> [Task item]:
The lines from the first line of the entries through the line containing "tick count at" are to be repeated exactly, with both of those lines included.

> [Input records]:
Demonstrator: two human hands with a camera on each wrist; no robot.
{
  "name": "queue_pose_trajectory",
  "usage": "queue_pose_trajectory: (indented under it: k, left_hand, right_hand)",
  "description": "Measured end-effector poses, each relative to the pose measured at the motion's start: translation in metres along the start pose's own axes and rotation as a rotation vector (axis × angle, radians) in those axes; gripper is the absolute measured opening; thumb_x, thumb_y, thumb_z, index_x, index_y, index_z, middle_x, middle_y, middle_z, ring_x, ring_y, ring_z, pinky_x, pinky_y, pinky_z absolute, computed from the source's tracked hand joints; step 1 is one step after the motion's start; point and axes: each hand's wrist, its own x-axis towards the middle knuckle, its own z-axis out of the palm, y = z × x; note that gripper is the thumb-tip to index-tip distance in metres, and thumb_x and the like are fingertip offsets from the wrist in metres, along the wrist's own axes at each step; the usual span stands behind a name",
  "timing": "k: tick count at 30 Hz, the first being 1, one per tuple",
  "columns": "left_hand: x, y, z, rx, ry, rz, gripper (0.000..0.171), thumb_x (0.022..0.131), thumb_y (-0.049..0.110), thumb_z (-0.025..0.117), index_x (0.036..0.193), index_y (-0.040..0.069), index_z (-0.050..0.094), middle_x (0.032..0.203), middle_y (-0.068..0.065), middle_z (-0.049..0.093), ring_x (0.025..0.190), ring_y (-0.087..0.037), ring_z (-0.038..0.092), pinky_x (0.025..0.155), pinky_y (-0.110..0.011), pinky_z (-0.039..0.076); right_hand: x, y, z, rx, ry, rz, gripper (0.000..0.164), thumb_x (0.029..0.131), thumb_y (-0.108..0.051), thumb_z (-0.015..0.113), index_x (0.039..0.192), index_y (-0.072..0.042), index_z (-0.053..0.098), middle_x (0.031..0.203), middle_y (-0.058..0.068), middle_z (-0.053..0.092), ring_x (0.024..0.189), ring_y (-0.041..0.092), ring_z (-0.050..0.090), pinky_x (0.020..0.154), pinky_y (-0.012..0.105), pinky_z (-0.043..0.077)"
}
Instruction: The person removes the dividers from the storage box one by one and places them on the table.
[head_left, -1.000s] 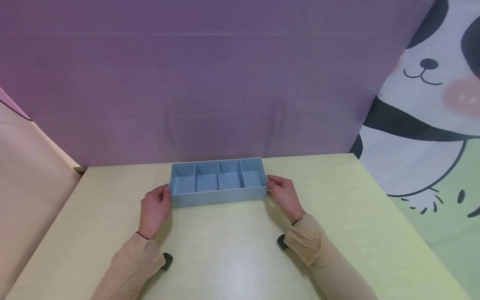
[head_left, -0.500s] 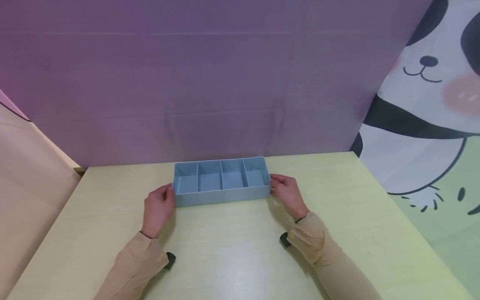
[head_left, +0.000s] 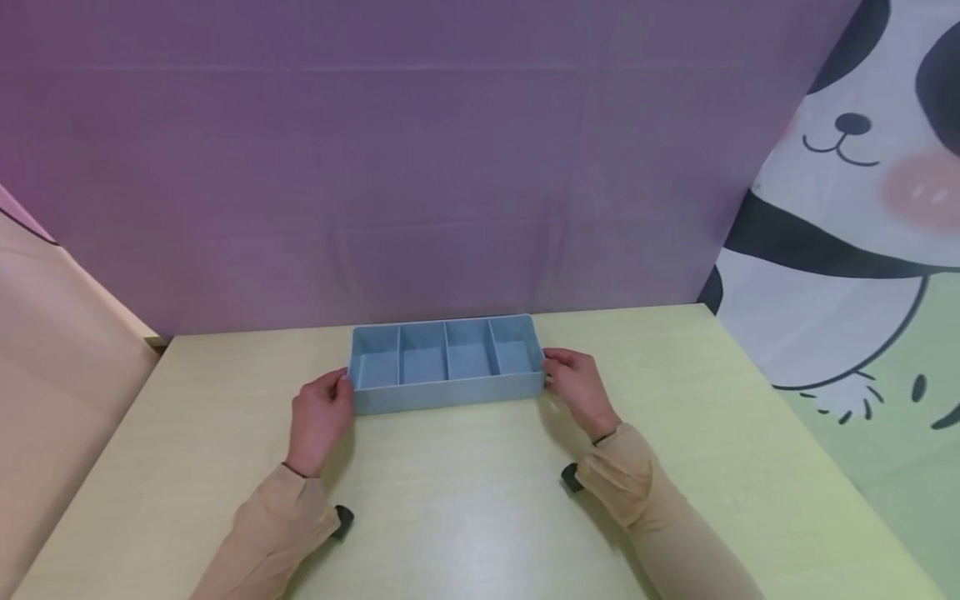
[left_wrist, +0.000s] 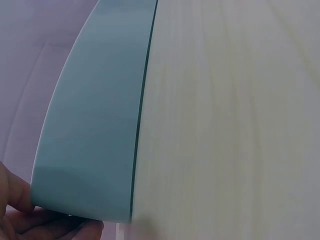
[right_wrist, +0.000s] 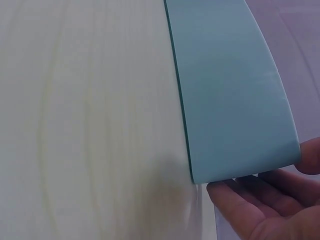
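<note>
A light blue divided tray with a row of open compartments lies at the back of the table; no contents show inside. Its long front wall faces me and also fills part of both wrist views. At the tray's left end, my left hand holds on with thumb and fingers, which show at the corner in the left wrist view. My right hand grips the opposite end in the same way. In the right wrist view its fingers lie against the short end wall, with the thumb near the upper rim.
The pale wooden table stretches toward me from a purple backdrop right behind the tray. A panda-printed sheet hangs on the right. Each sleeve has a small black device at the wrist.
Both hands and the tray between them have shifted a little to the right, mostly in the first half second. The grip on both ends looks the same.
</note>
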Motion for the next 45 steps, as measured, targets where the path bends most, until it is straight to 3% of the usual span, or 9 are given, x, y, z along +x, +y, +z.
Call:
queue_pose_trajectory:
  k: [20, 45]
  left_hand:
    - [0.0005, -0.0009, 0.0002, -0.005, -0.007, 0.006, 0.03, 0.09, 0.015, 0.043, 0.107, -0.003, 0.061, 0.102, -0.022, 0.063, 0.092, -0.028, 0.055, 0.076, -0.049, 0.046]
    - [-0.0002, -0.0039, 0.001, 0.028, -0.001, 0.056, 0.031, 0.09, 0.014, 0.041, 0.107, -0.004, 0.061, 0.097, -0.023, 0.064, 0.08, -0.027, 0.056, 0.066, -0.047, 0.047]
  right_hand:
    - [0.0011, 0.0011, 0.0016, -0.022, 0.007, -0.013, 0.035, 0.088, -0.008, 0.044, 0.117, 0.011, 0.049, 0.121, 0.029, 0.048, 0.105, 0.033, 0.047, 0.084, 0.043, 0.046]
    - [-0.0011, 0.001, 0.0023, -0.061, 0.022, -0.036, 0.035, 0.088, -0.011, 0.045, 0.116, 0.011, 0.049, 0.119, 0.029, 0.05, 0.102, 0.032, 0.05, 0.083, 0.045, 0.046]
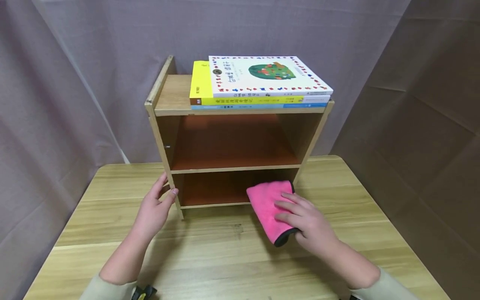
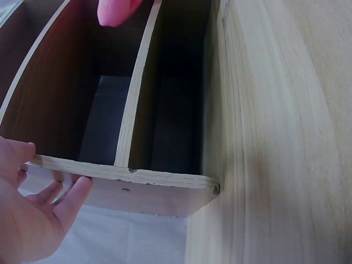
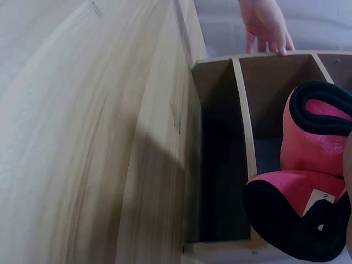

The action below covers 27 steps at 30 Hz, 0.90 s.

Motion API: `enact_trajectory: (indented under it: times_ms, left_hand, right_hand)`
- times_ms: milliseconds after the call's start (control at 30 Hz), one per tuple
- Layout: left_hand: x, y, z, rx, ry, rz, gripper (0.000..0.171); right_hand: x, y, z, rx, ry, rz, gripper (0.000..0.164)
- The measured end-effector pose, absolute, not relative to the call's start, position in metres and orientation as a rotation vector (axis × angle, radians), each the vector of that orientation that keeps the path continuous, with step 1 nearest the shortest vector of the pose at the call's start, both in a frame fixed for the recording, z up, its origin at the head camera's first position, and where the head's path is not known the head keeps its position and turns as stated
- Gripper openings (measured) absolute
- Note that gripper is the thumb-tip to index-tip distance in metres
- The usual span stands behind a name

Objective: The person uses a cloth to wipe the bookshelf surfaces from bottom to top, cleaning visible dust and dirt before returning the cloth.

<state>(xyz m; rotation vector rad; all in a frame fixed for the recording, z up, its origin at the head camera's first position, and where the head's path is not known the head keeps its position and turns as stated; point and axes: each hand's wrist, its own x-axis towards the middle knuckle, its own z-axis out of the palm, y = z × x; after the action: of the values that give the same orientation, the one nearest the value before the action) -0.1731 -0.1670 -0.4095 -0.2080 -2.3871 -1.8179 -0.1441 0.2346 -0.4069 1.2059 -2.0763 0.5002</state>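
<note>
A small wooden bookshelf [image 1: 236, 169] stands upright on the table. At its left side panel, my left hand [image 1: 153, 212] grips the front edge; in the left wrist view the thumb lies over that edge, and the fingers press the outer face. My right hand [image 1: 311, 221] holds a folded pink cloth [image 1: 266, 204] with black edging in front of the lower right part of the shelf. Seen from the right wrist, the cloth [image 3: 313, 148] is folded into thick layers with a white label showing; the right hand itself is almost wholly outside that view.
Several books [image 1: 270, 77] lie stacked flat on the top board, a white one uppermost above a yellow one. The wooden table [image 1: 225, 258] extends around the shelf. Grey curtain cloth [image 1: 112, 62] hangs behind, and a darker brown one [image 1: 420, 116] hangs at the right.
</note>
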Motion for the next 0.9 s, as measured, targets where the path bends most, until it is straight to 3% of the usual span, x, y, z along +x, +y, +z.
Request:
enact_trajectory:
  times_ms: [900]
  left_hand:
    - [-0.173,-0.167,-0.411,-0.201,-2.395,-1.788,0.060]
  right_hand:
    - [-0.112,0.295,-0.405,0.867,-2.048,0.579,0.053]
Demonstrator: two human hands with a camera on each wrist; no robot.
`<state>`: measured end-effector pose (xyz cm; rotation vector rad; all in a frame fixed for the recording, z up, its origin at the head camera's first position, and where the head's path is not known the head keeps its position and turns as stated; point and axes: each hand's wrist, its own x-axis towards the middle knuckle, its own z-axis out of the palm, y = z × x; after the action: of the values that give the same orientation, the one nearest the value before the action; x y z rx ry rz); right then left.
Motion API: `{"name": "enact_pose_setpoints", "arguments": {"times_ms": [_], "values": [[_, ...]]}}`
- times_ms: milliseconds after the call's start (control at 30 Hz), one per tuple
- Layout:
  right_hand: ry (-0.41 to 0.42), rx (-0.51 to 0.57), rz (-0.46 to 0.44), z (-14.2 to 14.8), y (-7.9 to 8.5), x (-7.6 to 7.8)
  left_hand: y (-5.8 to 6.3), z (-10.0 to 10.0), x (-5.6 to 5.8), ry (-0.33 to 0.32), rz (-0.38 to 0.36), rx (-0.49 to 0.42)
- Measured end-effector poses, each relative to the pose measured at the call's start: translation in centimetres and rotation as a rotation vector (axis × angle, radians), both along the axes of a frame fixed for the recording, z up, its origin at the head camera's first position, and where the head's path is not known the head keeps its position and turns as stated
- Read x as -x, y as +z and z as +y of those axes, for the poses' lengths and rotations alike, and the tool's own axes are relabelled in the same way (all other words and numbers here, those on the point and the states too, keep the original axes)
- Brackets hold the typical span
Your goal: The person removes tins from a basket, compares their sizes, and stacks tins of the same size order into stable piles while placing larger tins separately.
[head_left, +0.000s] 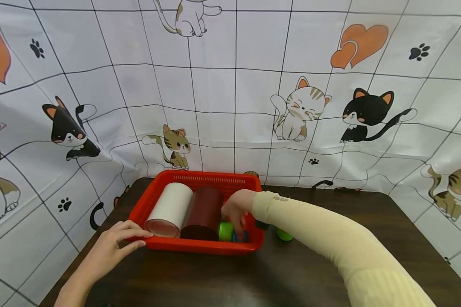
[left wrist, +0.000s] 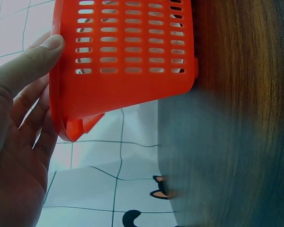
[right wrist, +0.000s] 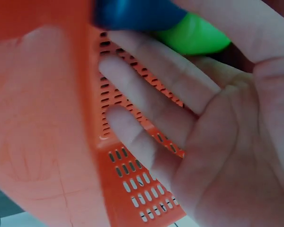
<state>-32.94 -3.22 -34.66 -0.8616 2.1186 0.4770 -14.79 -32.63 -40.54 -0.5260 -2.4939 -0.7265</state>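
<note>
A red plastic basket (head_left: 201,246) stands on the table. My left hand (head_left: 115,243) grips its near-left corner; in the left wrist view the thumb (left wrist: 47,49) presses the outside of the rim with fingers behind it. Lying inside are a white cylinder (head_left: 170,207) and a dark red cylinder (head_left: 203,209). At the basket's right end, my right hand (head_left: 236,209) reaches down in, thumb and index finger around a small green (right wrist: 196,38) and blue (right wrist: 137,14) cylindrical thing. The other fingers extend fairly straight beside the slotted wall. The index fingertip is hidden.
Under the right sleeve (head_left: 311,217) another green round thing (head_left: 284,235) shows on the dark wooden table (head_left: 215,281), right of the basket. A white sheet (head_left: 215,89) with cat pictures hangs behind and to both sides.
</note>
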Motion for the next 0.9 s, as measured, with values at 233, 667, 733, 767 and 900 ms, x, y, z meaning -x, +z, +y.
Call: {"name": "enact_pose_setpoints", "arguments": {"times_ms": [233, 667, 733, 767, 900], "values": [[-0.014, 0.026, -0.017, 0.4, 0.1, 0.8, -0.2, 0.0, 0.0, 0.008, 0.005, -0.002], [0.080, 0.060, 0.104, 0.3, 0.5, 1.6, -0.5, 0.0, -0.2, 0.021, 0.002, 0.003], [0.080, 0.057, 0.122, 0.3, 0.5, 1.8, -0.4, 0.0, -0.2, 0.017, 0.008, 0.000], [0.080, 0.050, 0.129, 0.3, 0.5, 1.9, -0.4, -0.1, -0.1, 0.014, 0.011, -0.002], [0.100, 0.021, 0.134, 0.4, 0.3, 1.9, -0.3, -0.1, 0.0, 0.002, 0.018, -0.004]]}}
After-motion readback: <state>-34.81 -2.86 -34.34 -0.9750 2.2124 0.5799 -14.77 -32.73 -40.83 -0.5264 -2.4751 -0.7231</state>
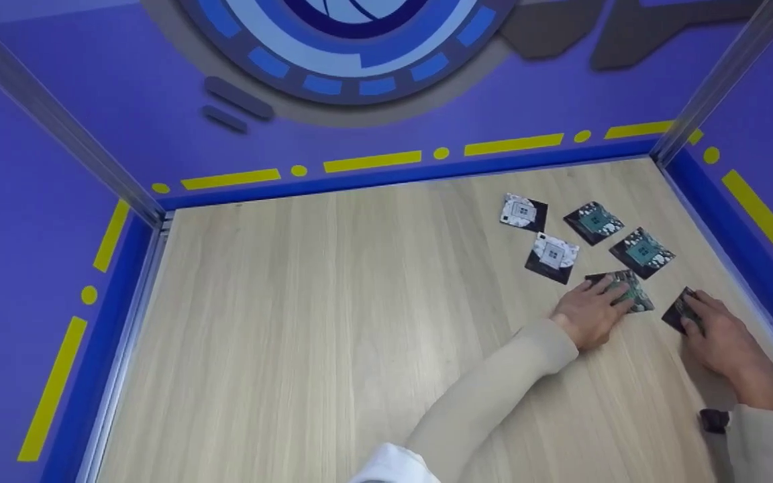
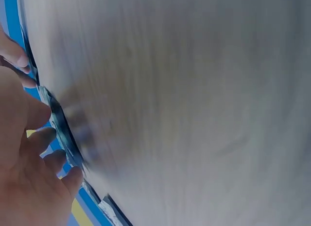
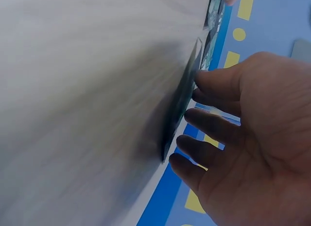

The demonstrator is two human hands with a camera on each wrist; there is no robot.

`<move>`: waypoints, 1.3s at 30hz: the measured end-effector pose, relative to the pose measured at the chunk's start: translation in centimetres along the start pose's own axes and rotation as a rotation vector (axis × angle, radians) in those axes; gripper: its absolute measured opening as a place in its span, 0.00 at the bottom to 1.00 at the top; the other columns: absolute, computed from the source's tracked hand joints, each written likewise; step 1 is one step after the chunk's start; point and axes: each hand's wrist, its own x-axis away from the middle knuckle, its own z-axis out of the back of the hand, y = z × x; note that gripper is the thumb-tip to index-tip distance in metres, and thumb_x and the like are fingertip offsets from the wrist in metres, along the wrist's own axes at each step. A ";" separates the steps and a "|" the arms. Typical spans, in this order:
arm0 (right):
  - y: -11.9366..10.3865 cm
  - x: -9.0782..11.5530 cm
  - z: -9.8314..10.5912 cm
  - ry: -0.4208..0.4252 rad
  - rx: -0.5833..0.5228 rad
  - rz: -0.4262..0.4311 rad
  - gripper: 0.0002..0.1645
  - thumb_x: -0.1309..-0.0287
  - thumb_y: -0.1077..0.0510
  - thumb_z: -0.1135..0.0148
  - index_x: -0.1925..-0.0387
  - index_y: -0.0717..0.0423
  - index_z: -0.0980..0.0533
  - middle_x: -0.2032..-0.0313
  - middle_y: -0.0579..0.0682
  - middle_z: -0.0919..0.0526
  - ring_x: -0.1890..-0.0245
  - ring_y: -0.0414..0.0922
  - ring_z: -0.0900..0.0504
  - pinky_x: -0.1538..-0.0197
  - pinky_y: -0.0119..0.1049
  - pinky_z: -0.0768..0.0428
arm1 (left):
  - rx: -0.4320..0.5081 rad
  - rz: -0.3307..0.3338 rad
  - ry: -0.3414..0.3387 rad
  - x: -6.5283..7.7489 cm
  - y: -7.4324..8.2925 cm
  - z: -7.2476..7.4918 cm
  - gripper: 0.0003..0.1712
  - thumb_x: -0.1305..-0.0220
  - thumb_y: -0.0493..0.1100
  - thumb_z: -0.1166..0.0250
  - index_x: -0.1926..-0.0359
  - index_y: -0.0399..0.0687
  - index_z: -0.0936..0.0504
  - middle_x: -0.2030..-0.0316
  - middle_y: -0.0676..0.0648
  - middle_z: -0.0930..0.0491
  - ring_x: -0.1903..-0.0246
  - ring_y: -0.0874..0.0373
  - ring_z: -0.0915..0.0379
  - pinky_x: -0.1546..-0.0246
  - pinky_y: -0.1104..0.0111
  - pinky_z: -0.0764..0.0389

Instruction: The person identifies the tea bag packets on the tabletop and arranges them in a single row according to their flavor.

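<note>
My left hand point(image 1: 591, 315) rests with spread fingers on a flat square packet point(image 1: 638, 295) printed in green and black. In the left wrist view, the fingertips point(image 2: 73, 177) lie along that packet's face, close over the wooden table. To the right, my right hand point(image 1: 725, 335) holds a dark square packet point(image 1: 675, 316) between thumb and fingers near its edges. The right wrist view shows this packet point(image 3: 182, 107) almost edge-on, slightly tilted, with a shadow beside it on the tabletop. Part of its printed face is hidden by the fingers.
Beyond the hands lie two green-and-black packets point(image 1: 643, 252) and two white-and-black packets point(image 1: 553, 256). Blue printed walls point(image 1: 386, 154) with metal frame posts border the wooden table point(image 1: 292, 322). A small black object point(image 1: 715, 421) sits by the right sleeve.
</note>
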 end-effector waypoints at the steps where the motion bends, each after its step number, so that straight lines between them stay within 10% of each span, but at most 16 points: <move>1: -0.1 -0.1 0.1 -0.008 0.001 -0.002 0.33 0.18 0.61 0.54 0.24 0.80 0.45 0.25 0.83 0.48 0.28 0.85 0.47 0.30 0.82 0.44 | 0.002 0.005 -0.001 -0.1 -0.1 0.0 0.34 0.13 0.58 0.63 0.14 0.78 0.61 0.15 0.67 0.70 0.15 0.65 0.74 0.15 0.69 0.59; 20: -0.1 0.3 0.4 -0.116 0.022 -0.079 0.37 0.18 0.59 0.55 0.21 0.76 0.51 0.21 0.80 0.57 0.24 0.83 0.56 0.28 0.81 0.50 | -0.085 -0.028 -0.023 0.2 -0.1 0.2 0.32 0.12 0.56 0.64 0.14 0.79 0.56 0.14 0.65 0.63 0.15 0.63 0.63 0.17 0.66 0.43; 30: -0.2 -0.1 1.0 -0.163 0.067 -0.063 0.36 0.18 0.61 0.55 0.22 0.78 0.52 0.22 0.81 0.59 0.25 0.84 0.56 0.29 0.82 0.47 | -0.146 -0.061 0.078 0.6 -0.6 -0.1 0.31 0.13 0.50 0.51 0.16 0.69 0.42 0.17 0.62 0.45 0.21 0.64 0.43 0.26 0.71 0.29; 39: 0.0 -0.1 0.4 -0.127 0.053 -0.069 0.37 0.20 0.61 0.54 0.21 0.77 0.51 0.22 0.80 0.58 0.24 0.82 0.57 0.28 0.81 0.50 | -0.112 -0.083 0.090 0.7 -0.8 -0.6 0.31 0.12 0.49 0.55 0.15 0.65 0.43 0.15 0.62 0.49 0.17 0.65 0.52 0.22 0.72 0.35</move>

> [Written answer]:
Demonstrator: two human hands with a camera on each wrist; no robot.
{
  "name": "queue_pose_trajectory",
  "usage": "queue_pose_trajectory: (indented under it: k, left_hand, right_hand)",
  "description": "Measured end-effector poses, each relative to the pose measured at the motion's start: translation in metres along the start pose's own axes and rotation as a rotation vector (axis × angle, radians) in those axes; gripper is the absolute measured opening; thumb_x, thumb_y, thumb_z, index_x, index_y, index_z, middle_x, middle_y, middle_z, ring_x, ring_y, ring_z, pinky_x, pinky_y, pinky_z absolute, computed from the source's tracked hand joints; step 1 is one step after the motion's start; point and axes: each hand's wrist, its own x-axis towards the middle knuckle, its own z-axis out of the palm, y = z × x; note that gripper is the thumb-tip to index-tip distance in metres, and thumb_x and the like are fingertip offsets from the wrist in metres, along the wrist's own axes at each step; the usual span stands behind a name",
  "timing": "k: tick count at 30 Hz, the first being 1, one per tuple",

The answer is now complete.